De acordo com comunicado do Ministério da Defesa de Moscou, um grupo recente de soldados russos retornou do território controlado por Kiev, embora o número de prisioneiros libertados não tenha sido divulgado.

O presidente ucraniano Volodimir Zelensky confirmou a troca, salientando que Kiev recuperou principalmente militares capturados desde 2022, além de civis.

Em 2 de junho, ambas as partes concordaram em libertar prisioneiros de guerra jovens ou feridos e devolver os restos de combatentes falecidos.

Este acordo foi a única conquista concreta das negociações em Istambul, promovidas pelos Estados Unidos e mediadas pela Turquia, que porém não resultaram em avanços para cessar fogo ou encerrar o conflito.

A campanha militar russa, iniciada em fevereiro de 2022, tem como condições para o fim da guerra a cessão por parte da Ucrânia de quatro regiões — Kherson, Zaporizhzhia, Donetsk e Luhansk — além da península da Crimeia, anexada por Moscou em 2014, e a desistência do projeto de adesão à Otan. A Ucrânia considera essas exigências inaceitáveis.

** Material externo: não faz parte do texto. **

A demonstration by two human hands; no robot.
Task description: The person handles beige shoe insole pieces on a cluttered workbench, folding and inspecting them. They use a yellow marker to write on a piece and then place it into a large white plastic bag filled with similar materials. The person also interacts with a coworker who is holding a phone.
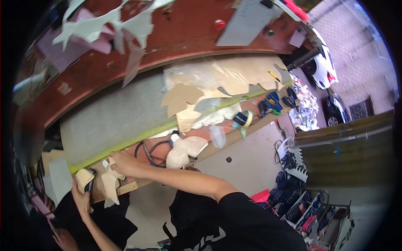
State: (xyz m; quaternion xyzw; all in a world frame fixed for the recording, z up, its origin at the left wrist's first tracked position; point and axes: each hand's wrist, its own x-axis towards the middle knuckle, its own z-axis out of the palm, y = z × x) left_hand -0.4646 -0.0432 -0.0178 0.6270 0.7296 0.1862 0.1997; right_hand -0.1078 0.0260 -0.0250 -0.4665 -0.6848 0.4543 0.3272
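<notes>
A curved beige piece with a dark part at its side is gripped in the left hand, which is held up at the near left end of the workbench, just beyond the corner of the grey board. The right hand is reached across to the pale cut scraps on the wooden ledge; its fingers are bent over them, but whether anything is pinched cannot be told, since the fingertips are small and partly hidden. The lowest scrap is left jutting past the ledge, so it could be knocked to the floor if it were brushed by either wrist. The cream pad is crossed closely by the right forearm, and it might be dragged, or the dark loops beside it snagged, should the arm be pulled back low. Little room is left on the far left, where a co-worker's hand is seen; a bump there could loosen the hold on the beige piece, or part it from its dark side if the two are not fastened.
</notes>
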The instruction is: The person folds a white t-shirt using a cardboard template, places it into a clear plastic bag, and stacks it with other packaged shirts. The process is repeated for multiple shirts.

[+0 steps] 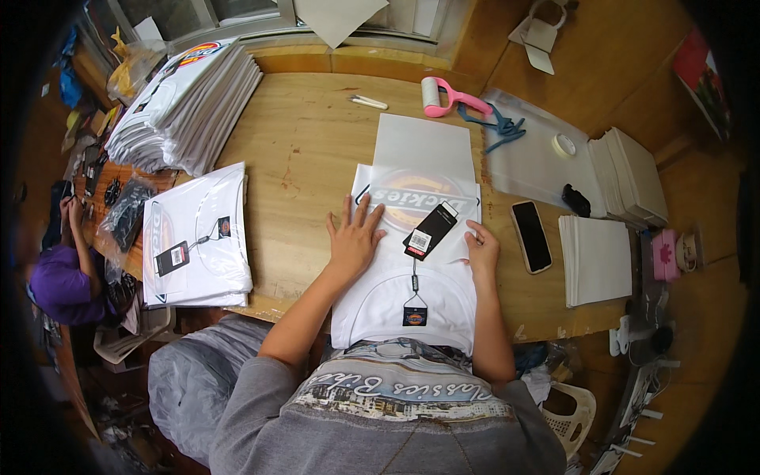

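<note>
A folded white T-shirt (372, 294) lies in front of me, its collar toward my body. A black hang tag (430, 231) with a white label rests on it, tied by a cord to the neck label. A translucent sheet (443, 198) covers the coloured chest print. Beyond the shirt's far edge sticks out a grey-white board (423, 146). My left hand (356, 235) lies flat on the shirt's left side, fingers spread. At its right edge my right hand (481, 252) has curled fingers gripping the edge; the fingertips are partly hidden.
Folded white shirts (190, 111) form a tall stack at far left; a shorter pile (202, 245) is nearer. To the right are a phone (531, 236), white boards (595, 261), a pink lint roller (451, 99) and a tape roll (564, 145). A person in purple (63, 285) sits far left.
</note>
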Action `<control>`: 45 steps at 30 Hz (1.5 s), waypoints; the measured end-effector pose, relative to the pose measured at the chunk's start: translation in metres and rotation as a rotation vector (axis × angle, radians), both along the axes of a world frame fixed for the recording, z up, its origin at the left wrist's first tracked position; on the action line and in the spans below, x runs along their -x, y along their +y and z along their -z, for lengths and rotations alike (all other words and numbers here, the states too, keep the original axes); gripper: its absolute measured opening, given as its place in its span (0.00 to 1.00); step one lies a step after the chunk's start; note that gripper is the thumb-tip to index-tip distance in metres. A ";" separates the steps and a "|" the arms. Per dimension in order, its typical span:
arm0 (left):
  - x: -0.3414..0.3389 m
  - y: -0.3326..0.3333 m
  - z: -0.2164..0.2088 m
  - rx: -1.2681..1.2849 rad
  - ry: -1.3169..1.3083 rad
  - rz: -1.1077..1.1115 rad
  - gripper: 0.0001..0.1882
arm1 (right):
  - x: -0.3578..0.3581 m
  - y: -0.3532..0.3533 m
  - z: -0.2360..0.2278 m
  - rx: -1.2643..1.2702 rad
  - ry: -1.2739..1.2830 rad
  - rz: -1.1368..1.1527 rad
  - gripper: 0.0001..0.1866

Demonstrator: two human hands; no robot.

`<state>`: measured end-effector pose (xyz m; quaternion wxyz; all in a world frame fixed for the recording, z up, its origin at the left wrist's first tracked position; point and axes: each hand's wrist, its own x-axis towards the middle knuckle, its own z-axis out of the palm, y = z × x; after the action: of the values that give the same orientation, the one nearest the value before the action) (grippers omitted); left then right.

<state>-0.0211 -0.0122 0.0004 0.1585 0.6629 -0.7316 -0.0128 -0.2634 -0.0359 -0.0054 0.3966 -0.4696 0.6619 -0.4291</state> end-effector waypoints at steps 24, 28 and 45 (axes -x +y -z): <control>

O Kremlin frisou que não vê possibilidade de resolver a situação na Ucrânia por via diplomática no momento, justificando a continuidade da “operação militar especial”, segundo palavras do porta-voz da presidência russa, Dmitri Peskov.

O comentário veio um dia após uma ligação entre o presidente dos EUA, Donald Trump, e o presidente russo, Vladimir Putin, na qual Trump reconheceu a falta de progresso para o fim do conflito.